↓

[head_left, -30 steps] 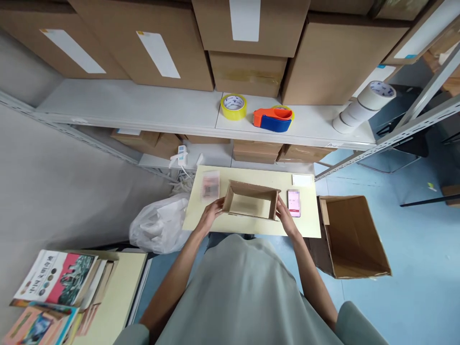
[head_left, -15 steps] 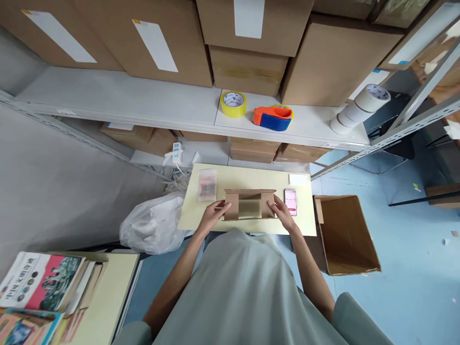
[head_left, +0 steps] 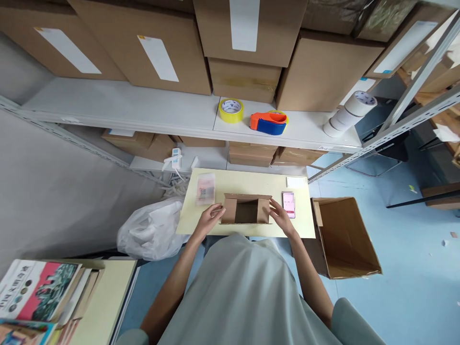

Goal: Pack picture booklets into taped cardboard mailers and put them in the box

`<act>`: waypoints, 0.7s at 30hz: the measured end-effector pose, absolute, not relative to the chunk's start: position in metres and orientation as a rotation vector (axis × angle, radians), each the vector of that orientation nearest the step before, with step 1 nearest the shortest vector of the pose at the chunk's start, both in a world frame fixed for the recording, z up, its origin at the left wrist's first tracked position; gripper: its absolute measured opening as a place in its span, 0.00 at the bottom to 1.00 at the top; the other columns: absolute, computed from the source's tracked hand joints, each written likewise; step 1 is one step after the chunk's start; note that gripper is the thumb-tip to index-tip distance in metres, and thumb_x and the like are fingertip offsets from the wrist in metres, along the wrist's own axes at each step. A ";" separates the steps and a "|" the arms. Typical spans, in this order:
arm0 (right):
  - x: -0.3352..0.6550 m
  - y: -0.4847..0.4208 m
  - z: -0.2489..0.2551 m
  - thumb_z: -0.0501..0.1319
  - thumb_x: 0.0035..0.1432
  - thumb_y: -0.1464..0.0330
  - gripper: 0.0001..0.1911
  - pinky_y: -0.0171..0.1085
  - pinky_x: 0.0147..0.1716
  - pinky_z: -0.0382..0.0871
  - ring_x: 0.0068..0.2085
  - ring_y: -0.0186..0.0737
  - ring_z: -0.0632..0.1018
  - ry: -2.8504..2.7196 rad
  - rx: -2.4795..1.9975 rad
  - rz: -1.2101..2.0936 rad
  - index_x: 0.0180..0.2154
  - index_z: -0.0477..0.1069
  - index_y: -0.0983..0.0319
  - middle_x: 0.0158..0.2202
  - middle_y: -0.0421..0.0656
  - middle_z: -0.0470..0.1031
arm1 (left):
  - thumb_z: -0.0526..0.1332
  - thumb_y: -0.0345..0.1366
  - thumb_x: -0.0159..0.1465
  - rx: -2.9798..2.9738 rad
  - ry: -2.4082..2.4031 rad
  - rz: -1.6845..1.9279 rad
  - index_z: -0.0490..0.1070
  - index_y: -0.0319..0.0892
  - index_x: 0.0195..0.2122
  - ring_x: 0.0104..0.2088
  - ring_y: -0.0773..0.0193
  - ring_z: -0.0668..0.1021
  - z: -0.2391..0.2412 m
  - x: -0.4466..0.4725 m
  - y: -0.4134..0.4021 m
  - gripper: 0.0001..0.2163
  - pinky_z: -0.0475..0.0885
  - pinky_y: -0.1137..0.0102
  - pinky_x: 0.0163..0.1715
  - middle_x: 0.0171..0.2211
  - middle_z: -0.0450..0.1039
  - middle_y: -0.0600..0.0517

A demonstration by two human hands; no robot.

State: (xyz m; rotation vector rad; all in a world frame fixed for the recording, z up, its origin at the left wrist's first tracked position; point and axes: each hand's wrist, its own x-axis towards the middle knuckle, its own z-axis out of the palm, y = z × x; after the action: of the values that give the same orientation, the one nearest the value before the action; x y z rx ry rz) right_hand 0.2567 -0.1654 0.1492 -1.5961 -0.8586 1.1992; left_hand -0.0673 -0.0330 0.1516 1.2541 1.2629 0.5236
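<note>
A small cardboard box [head_left: 228, 211] stands on the pale yellow table in front of me, its end flaps at left and right and its dark brown inside facing up. At its left end my left hand [head_left: 210, 219] grips the side, fingers bent against the cardboard. My right hand [head_left: 281, 218] holds the opposite end, with the fingertips at the upper right corner. A phone [head_left: 288, 204] with a pink screen lies just beyond my right hand. Up and left of my left hand is a clear plastic packet [head_left: 206, 189] with pinkish contents.
A shelf [head_left: 143, 105] behind the table [head_left: 247, 177] carries large cartons, yellow tape [head_left: 231, 110], an orange-and-blue tape dispenser [head_left: 268, 123] and white rolls [head_left: 349, 115]. An open carton [head_left: 354, 239] stands on the floor at right. A plastic bag [head_left: 151, 230] and books [head_left: 39, 290] are at left.
The box's inside has gone from pale, like the tabletop, to dark brown. The box now sits slightly lower and further left in view, and both hands have shifted to its outer ends.
</note>
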 end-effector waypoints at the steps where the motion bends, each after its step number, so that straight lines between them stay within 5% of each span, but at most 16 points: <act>1: 0.260 -0.169 0.153 0.71 0.62 0.44 0.42 0.58 0.65 0.74 0.68 0.60 0.75 -0.865 -1.615 1.179 0.72 0.68 0.51 0.73 0.51 0.68 | 0.72 0.67 0.54 1.278 1.244 0.532 0.78 0.42 0.57 0.60 0.42 0.81 0.157 -0.072 -0.033 0.39 0.80 0.54 0.56 0.61 0.79 0.37; 7: 0.269 -0.182 0.183 0.77 0.57 0.50 0.52 0.58 0.67 0.72 0.73 0.57 0.69 -1.095 -1.631 1.083 0.76 0.57 0.43 0.77 0.46 0.61 | 0.76 0.56 0.55 1.528 1.019 0.360 0.67 0.51 0.71 0.66 0.46 0.77 0.191 -0.100 -0.037 0.44 0.74 0.51 0.65 0.64 0.77 0.44; 11: 0.260 -0.173 0.192 0.78 0.54 0.51 0.58 0.56 0.59 0.78 0.65 0.57 0.75 -1.206 -1.715 1.050 0.78 0.53 0.44 0.75 0.49 0.65 | 0.76 0.53 0.57 1.617 0.960 0.265 0.64 0.52 0.73 0.67 0.46 0.77 0.192 -0.094 -0.036 0.44 0.69 0.49 0.70 0.63 0.78 0.44; 14: 0.252 -0.166 0.190 0.78 0.53 0.52 0.58 0.53 0.54 0.81 0.61 0.56 0.78 -1.246 -1.736 1.024 0.78 0.53 0.47 0.75 0.50 0.64 | 0.73 0.52 0.60 1.595 1.029 0.320 0.63 0.49 0.73 0.63 0.48 0.79 0.181 -0.080 -0.036 0.42 0.74 0.52 0.65 0.62 0.79 0.43; 18: 0.251 -0.166 0.185 0.75 0.57 0.53 0.46 0.53 0.54 0.81 0.59 0.54 0.78 -1.257 -1.795 0.922 0.73 0.63 0.49 0.68 0.50 0.72 | 0.73 0.46 0.62 1.625 1.292 0.436 0.54 0.48 0.77 0.50 0.51 0.85 0.169 -0.064 -0.040 0.45 0.82 0.58 0.51 0.56 0.80 0.44; 21: 0.254 -0.169 0.178 0.69 0.64 0.54 0.28 0.53 0.55 0.80 0.60 0.53 0.78 -1.293 -1.799 0.843 0.63 0.73 0.51 0.64 0.48 0.77 | 0.74 0.43 0.63 1.741 1.403 0.492 0.59 0.50 0.74 0.41 0.57 0.85 0.168 -0.057 -0.044 0.40 0.82 0.62 0.45 0.55 0.78 0.46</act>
State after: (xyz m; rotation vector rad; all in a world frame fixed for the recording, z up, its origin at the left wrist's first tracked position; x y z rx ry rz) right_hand 0.2545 -0.1693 0.1777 -1.7991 -1.2929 0.8429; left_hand -0.0569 -0.0440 0.1676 1.7412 1.4027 0.4917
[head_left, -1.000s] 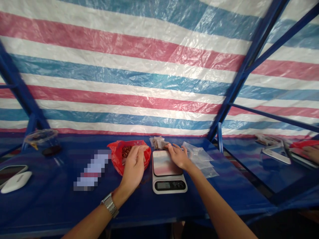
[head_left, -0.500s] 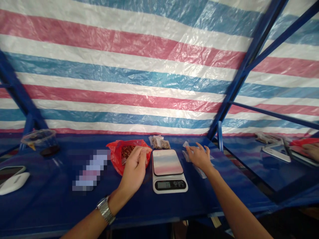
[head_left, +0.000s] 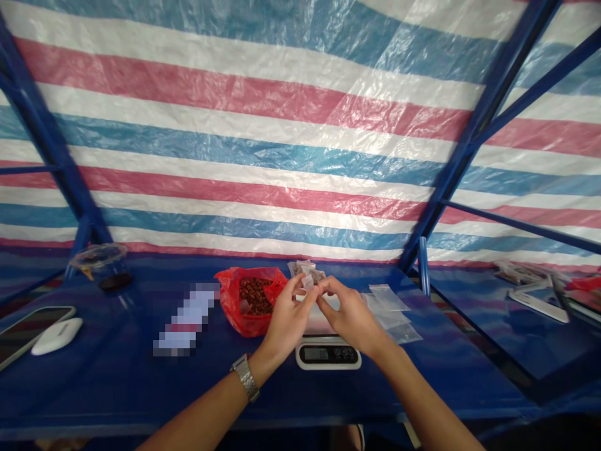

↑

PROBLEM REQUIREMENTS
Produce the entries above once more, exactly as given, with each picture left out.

SOLUTION TO THE PROBLEM
[head_left, -30 steps] 
[head_left, -15 steps] 
[head_left, +0 steps] 

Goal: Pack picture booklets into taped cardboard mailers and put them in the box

`<act>`: waypoints, 0.7s at 30hz: the measured end-effector pose, absolute, not relative to the chunk's start: position in metres and orientation as a rotation vector (axis × angle, radians), each the vector of that orientation nearest the step before, with step 1 nearest the shortest vector of the pose at the chunk's start, both in a world frame fixed for the recording, z up, its origin at the left wrist's first tracked position; gripper: its absolute measured opening as a place in its span, 0.00 at the bottom to 1.00 at the top; the other columns: absolute, computed from the source's tracked hand joints, each written likewise; step 1 is one step after the chunk's start; note that gripper is the thumb-tip to index-tip distance in metres, and thumb_x and the like are fingertip offsets from the wrist in metres, along the wrist's own axes at each step. A ";" separates the steps and a "|" the arms. Typical spans, in this order:
arm0 (right):
  - x: -0.3352..0.6550 m
  - y: -0.4847..0.4208 m
  - z: -0.2489..0.2551 m
  - thumb_z: -0.0501..0.1319
  - thumb_x: 0.0035..0.1432
  - thumb_y: -0.1464..0.0330
  - gripper: 0.0001..0.1911
  - pinky_y: -0.0171..0.1085
  - pinky_x: 0.0147..0.1716
  - pinky_z: -0.0382..0.0871
  - ring_x: 0.0068..0.2085
  - ring_y: -0.0186..0.0737
  - ring_z: -0.0632..0.1018
  - ry: -2.8504..2.7196 rad
  - rx: -2.4795..1.9975 rad
  - rz: -1.2101..2.0936 rad
  - index_x: 0.0180..0.2154
  - index_z: -0.0477..0.1069
  - index_y: -0.0983..0.0319
  - middle_x: 0.0158..0.2202
  - middle_y: -0.0421..0.0656
  - middle_z: -0.0470..0.1031
arm1 (left):
  - thumb_z: -0.0526..0.1332
  - thumb_y: -0.0345..0.1366
  - thumb_x: -0.0159..0.1465
  - rx: -2.9798..2.9738 rad
  - ry: -2.4082..2.4031 rad
  - rz: -1.6845..1.9279 rad
  - index_z: -0.0490..0.1070
  - index_y: -0.0319..0.0892
  - index_x: 0.0195..0.2122
  - ring_x: 0.0104..0.2088
  - ring_y: -0.0773..0.0193
  - ring_z: -0.0668..0.1021
  - z: -0.2391..0.2412 m
  - x: -0.4466..0.4725 m
  - y: -0.4134..0.4021 m
  - gripper: 0.0001..0.2163
  - pinky_z: -0.0475..0.0885
  - pinky_y: -0.1137..0.0102
  - pinky_x: 0.0163..0.1715
  - middle_x: 0.0171..0.2211
  - middle_z: -0.0450..0.1039
  - middle_y: -0.0600..0.0517

A demonstration by two human hands; no robot.

State: (xyz m; rotation vector rad; all in a world frame fixed for the recording, z up, its origin at the left wrist's first tracked position; point and axes: each hand's wrist, its own x-axis towards the middle knuckle, its own z-axis out of the palm, y = z × x; after the action: of the values that give the same orientation, the one nearest the value before the action; x y z rx ry rz) right_hand 0.2567 -0.1654 0.1492 -1.5961 -0.8586 1.1992; left_hand -0.0673 -0.0330 0.1516 1.2541 1.2629 0.5236
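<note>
A small cardboard box [head_left: 228, 211] stands on the pale yellow table in front of me, its end flaps at left and right and its dark brown inside facing up. At its left end my left hand [head_left: 210, 219] grips the side, fingers bent against the cardboard. My right hand [head_left: 281, 218] holds the opposite end, with the fingertips at the upper right corner. A phone [head_left: 288, 204] with a pink screen lies just beyond my right hand. Up and left of my left hand is a clear plastic packet [head_left: 206, 189] with pinkish contents.
A shelf [head_left: 143, 105] behind the table [head_left: 247, 177] carries large cartons, yellow tape [head_left: 231, 110], an orange-and-blue tape dispenser [head_left: 268, 123] and white rolls [head_left: 349, 115]. An open carton [head_left: 354, 239] stands on the floor at right. A plastic bag [head_left: 151, 230] and books [head_left: 39, 290] are at left.
The box's inside has gone from pale, like the tabletop, to dark brown. The box now sits slightly lower and further left in view, and both hands have shifted to its outer ends.
</note>
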 end-effector waypoints at the steps where the motion bends, each after its step number, so that straight lines between them stay within 5% of each span, but at most 16 points: <act>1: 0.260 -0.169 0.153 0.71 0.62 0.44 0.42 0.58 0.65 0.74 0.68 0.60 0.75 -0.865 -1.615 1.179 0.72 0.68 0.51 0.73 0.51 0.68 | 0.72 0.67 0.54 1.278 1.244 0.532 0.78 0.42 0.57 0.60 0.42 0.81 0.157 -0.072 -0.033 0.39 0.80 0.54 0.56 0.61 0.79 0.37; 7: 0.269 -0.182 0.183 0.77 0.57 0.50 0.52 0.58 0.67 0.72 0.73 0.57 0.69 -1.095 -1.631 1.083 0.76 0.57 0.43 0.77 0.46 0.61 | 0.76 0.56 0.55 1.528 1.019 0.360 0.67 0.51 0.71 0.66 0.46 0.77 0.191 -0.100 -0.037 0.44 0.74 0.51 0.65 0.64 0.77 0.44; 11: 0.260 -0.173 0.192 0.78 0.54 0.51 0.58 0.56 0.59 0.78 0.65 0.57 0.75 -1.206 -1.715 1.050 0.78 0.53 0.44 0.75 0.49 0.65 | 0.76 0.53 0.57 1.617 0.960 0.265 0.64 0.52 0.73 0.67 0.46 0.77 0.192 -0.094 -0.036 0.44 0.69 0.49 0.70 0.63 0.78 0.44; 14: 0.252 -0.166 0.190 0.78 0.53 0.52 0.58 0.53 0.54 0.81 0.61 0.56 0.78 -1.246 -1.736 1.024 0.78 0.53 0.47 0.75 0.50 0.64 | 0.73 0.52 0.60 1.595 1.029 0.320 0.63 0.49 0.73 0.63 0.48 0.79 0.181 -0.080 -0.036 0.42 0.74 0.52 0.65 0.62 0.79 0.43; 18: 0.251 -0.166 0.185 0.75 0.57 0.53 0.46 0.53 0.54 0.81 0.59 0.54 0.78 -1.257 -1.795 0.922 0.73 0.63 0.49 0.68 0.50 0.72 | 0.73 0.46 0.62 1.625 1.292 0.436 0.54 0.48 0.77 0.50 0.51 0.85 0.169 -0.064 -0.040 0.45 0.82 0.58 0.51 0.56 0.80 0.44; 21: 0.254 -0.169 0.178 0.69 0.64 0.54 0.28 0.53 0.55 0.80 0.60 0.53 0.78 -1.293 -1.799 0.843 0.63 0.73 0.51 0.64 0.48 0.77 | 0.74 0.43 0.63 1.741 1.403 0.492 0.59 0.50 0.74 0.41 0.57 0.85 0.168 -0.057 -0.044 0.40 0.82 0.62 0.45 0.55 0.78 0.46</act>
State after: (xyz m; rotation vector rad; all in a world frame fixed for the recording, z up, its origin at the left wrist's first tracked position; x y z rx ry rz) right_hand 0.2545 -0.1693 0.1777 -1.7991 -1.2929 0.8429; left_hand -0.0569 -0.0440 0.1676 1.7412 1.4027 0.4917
[head_left, -1.000s] 
[head_left, -0.500s] 
[head_left, +0.000s] 

Nothing more remains to be done for this exercise.